* [Directions]:
The output must contain exactly the lines from the top of the listing below through the line containing "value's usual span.", and no pictures.
- - - - - - -
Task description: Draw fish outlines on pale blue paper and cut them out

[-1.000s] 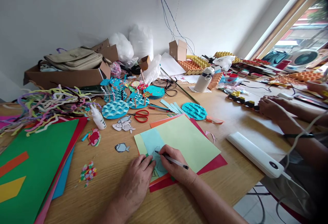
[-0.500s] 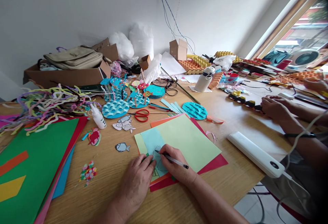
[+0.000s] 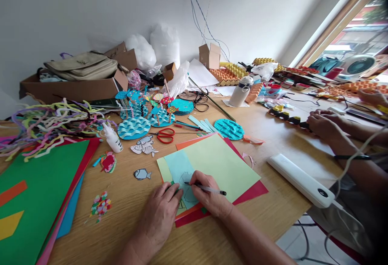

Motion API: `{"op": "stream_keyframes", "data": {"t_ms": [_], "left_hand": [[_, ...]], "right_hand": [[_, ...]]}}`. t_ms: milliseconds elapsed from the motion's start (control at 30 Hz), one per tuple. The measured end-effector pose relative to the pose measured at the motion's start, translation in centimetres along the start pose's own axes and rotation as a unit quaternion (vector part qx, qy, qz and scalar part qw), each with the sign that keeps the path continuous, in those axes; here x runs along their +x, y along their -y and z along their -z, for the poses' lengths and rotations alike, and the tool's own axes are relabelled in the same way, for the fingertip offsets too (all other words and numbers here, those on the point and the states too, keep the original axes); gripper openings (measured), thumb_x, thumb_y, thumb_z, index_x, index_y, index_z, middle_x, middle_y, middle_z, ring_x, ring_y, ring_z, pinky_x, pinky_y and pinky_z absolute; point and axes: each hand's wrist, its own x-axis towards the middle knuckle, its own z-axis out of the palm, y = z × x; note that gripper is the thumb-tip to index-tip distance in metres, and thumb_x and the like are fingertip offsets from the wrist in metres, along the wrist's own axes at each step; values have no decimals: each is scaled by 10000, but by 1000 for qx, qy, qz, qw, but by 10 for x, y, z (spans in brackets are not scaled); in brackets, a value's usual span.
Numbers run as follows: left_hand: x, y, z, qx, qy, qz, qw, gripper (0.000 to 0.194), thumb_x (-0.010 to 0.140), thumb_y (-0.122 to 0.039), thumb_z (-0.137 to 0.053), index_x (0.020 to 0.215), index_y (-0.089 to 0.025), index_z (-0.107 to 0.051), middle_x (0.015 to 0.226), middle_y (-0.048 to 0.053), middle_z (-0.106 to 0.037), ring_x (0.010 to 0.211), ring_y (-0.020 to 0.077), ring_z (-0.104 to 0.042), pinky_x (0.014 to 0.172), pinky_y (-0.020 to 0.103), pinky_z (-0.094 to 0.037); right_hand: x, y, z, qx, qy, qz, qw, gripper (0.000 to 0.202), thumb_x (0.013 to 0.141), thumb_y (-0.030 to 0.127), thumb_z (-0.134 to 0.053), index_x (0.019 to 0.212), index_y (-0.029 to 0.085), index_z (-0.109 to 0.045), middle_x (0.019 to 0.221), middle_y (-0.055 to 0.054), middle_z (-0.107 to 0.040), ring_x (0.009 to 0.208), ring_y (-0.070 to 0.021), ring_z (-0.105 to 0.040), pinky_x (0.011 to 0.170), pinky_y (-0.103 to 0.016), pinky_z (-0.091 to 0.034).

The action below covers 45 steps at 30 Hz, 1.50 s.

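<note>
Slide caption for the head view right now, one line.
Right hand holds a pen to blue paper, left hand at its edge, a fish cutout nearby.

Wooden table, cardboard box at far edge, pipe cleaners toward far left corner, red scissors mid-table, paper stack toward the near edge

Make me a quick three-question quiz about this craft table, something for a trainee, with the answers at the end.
1. Which hand holds the pen?
2. True or false: the red scissors lie inside the cardboard box.
3. Where is the pen's tip? A) on the red sheet; B) on the light blue strip; C) on the yellow strip.

Key: 1. The right hand. 2. False; they lie on the table. 3. B.
</note>
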Motion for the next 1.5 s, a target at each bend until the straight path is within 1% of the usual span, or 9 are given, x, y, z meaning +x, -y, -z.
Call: {"op": "stream_keyframes", "data": {"t_ms": [133, 333, 500, 600, 800, 900, 1067, 1267, 1500], "left_hand": [[0, 1, -1, 6, -9, -4, 1000, 380, 809, -48, -502, 1160, -185, -546, 1190, 41, -582, 1087, 229, -479, 900, 401, -459], [-1, 1, -4, 19, -9, -8, 1000, 379, 816, -45, -472, 1156, -195, -549, 1186, 39, -584, 1091, 239, -484, 896, 412, -460], [-1, 2, -3, 20, -11, -11, 1000, 386, 809, -48, -473, 1161, -191, -541, 1186, 43, -583, 1079, 244, -488, 884, 425, -471], [1, 1, -2, 10, -8, -10, 1000, 382, 816, -51, -457, 1159, -198, -540, 1191, 47, -577, 1066, 242, -495, 873, 424, -478], [3, -2, 1, -2, -4, 8, 1000, 383, 813, -68, -494, 1170, -198, -530, 1161, 42, -595, 1039, 261, -504, 853, 438, -485], [3, -3, 3, -3, -2, 13, 1000, 381, 811, -74, -509, 1171, -198, -535, 1159, 40, -597, 1030, 264, -501, 849, 443, -484], [4, -4, 3, -4, 2, 17, 1000, 382, 820, -76, -497, 1177, -203, -538, 1170, 38, -593, 1040, 262, -489, 854, 445, -476], [3, -4, 3, -6, 3, 17, 1000, 393, 836, -69, -455, 1185, -231, -532, 1172, 39, -587, 1042, 241, -495, 859, 431, -472], [3, -3, 1, 12, -10, 5, 1000, 364, 821, -57, -477, 1153, -183, -553, 1150, 53, -599, 1039, 249, -495, 854, 428, -478]], "right_hand": [[0, 1, 1, 10, 6, -3, 1000, 143, 638, 62, -399, 672, 193, -442, 570, 48, -419, 520, -100, -369, 513, -206, -304], [0, 1, 1, 20, 3, 13, 1000, 136, 622, 68, -387, 655, 193, -432, 553, 52, -406, 514, -99, -361, 517, -210, -305], [0, 1, 1, 35, -21, 0, 999, 104, 686, 101, -403, 704, 190, -454, 582, 43, -437, 521, -101, -375, 508, -208, -314], [0, 0, -1, 49, -16, 2, 999, 83, 723, 122, -423, 738, 190, -468, 607, 38, -458, 535, -101, -392, 515, -206, -337], [2, -3, -5, 28, -15, 6, 999, 82, 737, 122, -448, 748, 196, -481, 646, 24, -513, 574, -110, -445, 561, -216, -382], [3, -3, -5, 15, -13, 4, 1000, 80, 741, 125, -450, 749, 196, -484, 637, 27, -509, 566, -108, -443, 551, -212, -382], [3, -2, -6, -2, -8, 1, 1000, 90, 735, 113, -452, 754, 193, -489, 639, 27, -512, 566, -105, -447, 552, -208, -385], [3, -1, -5, 6, -10, -1, 1000, 110, 718, 92, -449, 744, 195, -480, 638, 29, -510, 564, -102, -436, 545, -204, -376], [2, 2, -1, 11, -9, -5, 1000, 141, 666, 64, -418, 691, 199, -449, 590, 46, -453, 537, -101, -387, 525, -205, -332]]}}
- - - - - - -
* [Answer for the task]:
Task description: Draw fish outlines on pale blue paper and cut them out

[-1.000s] 
[-0.500s] 
[+0.000s] 

Motion API: `{"op": "stream_keyframes", "data": {"t_ms": [_], "left_hand": [[_, ...]], "right_hand": [[_, ...]]}}`. t_ms: milliseconds elapsed from the motion's start (control at 30 Hz), one per tuple. The measured end-effector pose relative to the pose measured at the motion's start, translation in centimetres along the start pose's own axes and rotation as a unit quaternion (vector part qx, qy, qz and scalar part qw), each with the sign that keeps the path continuous, in those axes; here x runs along their +x, y along their -y and z along their -z, for the poses' lengths and rotations alike, and the tool's own axes are relabelled in the same way, for the fingertip offsets too (all other words and numbers here, those on the point and the states too, keep the original axes); gripper openings (measured), thumb_x, thumb_y, thumb_z, index_x, index_y, index_z, middle_x, middle_y, middle_z, ring_x, ring_y, ring_z, pinky_x, pinky_y and pinky_z absolute; point and axes: each hand's wrist, its own x-axis towards the middle knuckle, its own z-axis out of the palm, y = z × x; note that gripper is the thumb-tip to index-tip distance in metres, and thumb_x and the like are fingertip offsets from the wrist in metres, along the wrist's own axes at each step; values have no decimals: each is scaled by 10000, but by 1000 for qx, qy, qz, qw, but by 10 for x, y, z (spans in brackets are not scaled); in brackets, a value's usual span.

What this exercise required has been given in full.